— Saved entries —

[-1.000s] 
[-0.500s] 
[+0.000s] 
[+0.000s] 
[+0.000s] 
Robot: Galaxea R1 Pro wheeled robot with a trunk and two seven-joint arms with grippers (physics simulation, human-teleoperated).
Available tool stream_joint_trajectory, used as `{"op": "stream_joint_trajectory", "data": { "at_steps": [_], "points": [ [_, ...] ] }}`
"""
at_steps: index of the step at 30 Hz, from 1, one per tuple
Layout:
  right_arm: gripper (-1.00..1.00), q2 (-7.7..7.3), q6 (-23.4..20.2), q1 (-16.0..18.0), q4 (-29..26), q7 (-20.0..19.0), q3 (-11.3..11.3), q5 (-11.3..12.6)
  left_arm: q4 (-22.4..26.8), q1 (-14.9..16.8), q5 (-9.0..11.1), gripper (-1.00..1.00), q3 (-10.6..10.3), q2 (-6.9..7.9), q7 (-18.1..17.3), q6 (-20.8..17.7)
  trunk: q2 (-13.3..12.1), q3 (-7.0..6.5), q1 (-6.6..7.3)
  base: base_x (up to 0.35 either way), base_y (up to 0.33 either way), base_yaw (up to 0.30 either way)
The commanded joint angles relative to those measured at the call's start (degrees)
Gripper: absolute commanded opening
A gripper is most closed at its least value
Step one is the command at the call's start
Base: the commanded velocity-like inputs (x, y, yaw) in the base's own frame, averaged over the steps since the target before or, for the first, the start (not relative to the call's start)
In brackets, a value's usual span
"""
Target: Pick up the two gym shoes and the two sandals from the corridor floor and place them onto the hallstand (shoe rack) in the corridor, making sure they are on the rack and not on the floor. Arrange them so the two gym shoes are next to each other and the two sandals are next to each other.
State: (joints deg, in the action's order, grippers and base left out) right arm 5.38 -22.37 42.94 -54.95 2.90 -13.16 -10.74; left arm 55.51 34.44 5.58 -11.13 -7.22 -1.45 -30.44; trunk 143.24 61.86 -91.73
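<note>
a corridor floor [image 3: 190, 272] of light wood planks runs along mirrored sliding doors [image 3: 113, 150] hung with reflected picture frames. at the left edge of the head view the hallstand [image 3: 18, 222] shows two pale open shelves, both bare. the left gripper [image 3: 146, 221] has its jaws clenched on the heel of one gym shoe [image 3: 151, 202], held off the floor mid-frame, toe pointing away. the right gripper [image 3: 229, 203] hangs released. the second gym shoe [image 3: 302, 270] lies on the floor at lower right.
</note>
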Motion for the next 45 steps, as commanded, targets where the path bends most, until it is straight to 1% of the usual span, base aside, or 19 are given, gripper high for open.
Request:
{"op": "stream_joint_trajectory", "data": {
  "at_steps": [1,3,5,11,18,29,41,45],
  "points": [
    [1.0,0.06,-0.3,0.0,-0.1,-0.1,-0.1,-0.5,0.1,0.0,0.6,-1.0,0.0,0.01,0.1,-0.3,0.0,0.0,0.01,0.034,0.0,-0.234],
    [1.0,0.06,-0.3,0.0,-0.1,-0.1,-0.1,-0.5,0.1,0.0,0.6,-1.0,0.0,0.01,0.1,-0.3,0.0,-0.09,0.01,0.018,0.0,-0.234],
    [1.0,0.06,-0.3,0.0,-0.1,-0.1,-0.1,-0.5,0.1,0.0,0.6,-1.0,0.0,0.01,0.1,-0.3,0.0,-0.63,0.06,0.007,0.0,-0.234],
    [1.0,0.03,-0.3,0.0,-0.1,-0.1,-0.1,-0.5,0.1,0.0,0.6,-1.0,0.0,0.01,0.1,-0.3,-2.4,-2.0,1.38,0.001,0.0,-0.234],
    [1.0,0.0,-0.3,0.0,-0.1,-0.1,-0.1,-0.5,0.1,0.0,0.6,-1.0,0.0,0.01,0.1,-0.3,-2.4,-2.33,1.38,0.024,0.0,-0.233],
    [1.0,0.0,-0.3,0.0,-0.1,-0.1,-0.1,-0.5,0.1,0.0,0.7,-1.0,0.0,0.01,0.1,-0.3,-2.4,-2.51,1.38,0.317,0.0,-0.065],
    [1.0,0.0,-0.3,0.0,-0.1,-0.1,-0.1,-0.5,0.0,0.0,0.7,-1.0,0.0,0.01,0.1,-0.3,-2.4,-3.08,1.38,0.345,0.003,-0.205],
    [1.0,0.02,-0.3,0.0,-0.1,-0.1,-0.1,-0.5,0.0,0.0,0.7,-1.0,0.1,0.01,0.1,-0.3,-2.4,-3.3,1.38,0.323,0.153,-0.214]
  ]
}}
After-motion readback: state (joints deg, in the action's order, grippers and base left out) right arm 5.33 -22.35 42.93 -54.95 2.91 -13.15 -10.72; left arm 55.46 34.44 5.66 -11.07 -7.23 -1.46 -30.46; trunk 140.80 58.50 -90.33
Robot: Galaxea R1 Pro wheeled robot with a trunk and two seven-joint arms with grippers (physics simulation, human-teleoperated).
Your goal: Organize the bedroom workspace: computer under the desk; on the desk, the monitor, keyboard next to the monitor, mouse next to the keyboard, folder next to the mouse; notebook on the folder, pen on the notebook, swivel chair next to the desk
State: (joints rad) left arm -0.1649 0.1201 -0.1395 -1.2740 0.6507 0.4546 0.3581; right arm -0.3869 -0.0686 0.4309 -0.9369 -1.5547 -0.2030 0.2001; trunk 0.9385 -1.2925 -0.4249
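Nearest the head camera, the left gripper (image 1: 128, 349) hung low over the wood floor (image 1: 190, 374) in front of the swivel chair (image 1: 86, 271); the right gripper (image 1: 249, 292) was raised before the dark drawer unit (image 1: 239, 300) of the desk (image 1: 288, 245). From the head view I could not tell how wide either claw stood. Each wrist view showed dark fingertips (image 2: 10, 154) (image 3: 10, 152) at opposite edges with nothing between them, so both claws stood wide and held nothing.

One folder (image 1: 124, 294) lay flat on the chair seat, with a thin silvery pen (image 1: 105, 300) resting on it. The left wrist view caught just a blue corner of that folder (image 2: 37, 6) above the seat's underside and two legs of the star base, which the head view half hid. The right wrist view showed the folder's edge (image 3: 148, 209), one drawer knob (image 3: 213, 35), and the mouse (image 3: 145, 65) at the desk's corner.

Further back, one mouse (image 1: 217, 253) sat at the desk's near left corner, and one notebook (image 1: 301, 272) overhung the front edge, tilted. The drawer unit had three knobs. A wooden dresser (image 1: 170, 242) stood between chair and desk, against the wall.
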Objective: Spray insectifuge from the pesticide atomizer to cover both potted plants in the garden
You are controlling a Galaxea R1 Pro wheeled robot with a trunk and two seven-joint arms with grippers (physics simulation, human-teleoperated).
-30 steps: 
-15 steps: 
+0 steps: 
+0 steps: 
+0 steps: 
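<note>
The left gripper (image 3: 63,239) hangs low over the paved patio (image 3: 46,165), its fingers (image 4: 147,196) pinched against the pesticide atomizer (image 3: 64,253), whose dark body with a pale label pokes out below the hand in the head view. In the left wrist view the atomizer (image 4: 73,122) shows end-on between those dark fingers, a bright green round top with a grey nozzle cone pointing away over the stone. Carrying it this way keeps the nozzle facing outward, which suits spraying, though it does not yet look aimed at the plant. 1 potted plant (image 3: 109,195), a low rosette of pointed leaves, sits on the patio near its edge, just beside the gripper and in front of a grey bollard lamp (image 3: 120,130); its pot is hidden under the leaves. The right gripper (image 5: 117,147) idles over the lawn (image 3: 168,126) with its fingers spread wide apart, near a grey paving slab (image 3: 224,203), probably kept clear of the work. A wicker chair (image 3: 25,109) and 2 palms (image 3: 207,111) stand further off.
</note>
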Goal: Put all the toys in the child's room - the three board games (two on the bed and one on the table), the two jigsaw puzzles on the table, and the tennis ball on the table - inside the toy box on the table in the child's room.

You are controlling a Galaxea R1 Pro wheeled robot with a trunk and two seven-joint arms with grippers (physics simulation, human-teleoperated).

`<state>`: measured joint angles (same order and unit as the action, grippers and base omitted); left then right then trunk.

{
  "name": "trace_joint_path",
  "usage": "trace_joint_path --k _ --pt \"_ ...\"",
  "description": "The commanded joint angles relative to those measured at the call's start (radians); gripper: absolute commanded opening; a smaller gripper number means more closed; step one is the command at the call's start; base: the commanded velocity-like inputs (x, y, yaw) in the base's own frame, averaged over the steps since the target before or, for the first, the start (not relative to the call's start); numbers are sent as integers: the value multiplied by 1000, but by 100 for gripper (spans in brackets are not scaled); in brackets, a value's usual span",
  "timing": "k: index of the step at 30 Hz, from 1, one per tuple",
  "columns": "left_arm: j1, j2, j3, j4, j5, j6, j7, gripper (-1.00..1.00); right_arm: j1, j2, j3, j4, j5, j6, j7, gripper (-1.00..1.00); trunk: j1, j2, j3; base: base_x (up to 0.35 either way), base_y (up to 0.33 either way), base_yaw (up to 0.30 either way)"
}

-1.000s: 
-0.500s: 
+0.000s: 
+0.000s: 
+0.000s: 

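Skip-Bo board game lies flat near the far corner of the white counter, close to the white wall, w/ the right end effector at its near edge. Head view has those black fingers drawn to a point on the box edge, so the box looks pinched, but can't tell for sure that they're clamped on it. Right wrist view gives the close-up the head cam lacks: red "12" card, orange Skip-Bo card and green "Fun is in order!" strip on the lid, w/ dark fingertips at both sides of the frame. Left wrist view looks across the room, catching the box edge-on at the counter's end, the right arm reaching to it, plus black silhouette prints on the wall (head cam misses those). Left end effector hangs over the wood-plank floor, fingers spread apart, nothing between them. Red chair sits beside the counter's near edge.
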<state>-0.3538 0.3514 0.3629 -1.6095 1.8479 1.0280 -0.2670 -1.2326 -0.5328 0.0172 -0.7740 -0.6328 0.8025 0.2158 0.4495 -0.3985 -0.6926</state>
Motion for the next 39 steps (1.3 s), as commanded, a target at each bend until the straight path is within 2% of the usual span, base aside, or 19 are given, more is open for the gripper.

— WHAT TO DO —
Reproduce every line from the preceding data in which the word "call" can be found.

— EXERCISE OUTPUT —
The commanded joint angles relative to those measured at the call's start (degrees)
Step one is the command at the call's start
Base: the commanded velocity-like inputs (x, y, yaw) in the base's own frame, averaged over the steps since the target before or, for the first, the start (not relative to the call's start)
  "description": "The commanded joint angles relative to those measured at the call's start (radians); gripper: absolute commanded opening; a smaller gripper number means more closed; step one is the command at the call's start; base: the commanded velocity-like inputs (x, y, yaw) in the base's own frame, averaged over the steps since the target before or, for the first, the start (not relative to the call's start); numbers are sent as integers: the value multiplied by 1000, but by 100 for gripper (spans in brackets are not scaled); in brackets, a value's usual span",

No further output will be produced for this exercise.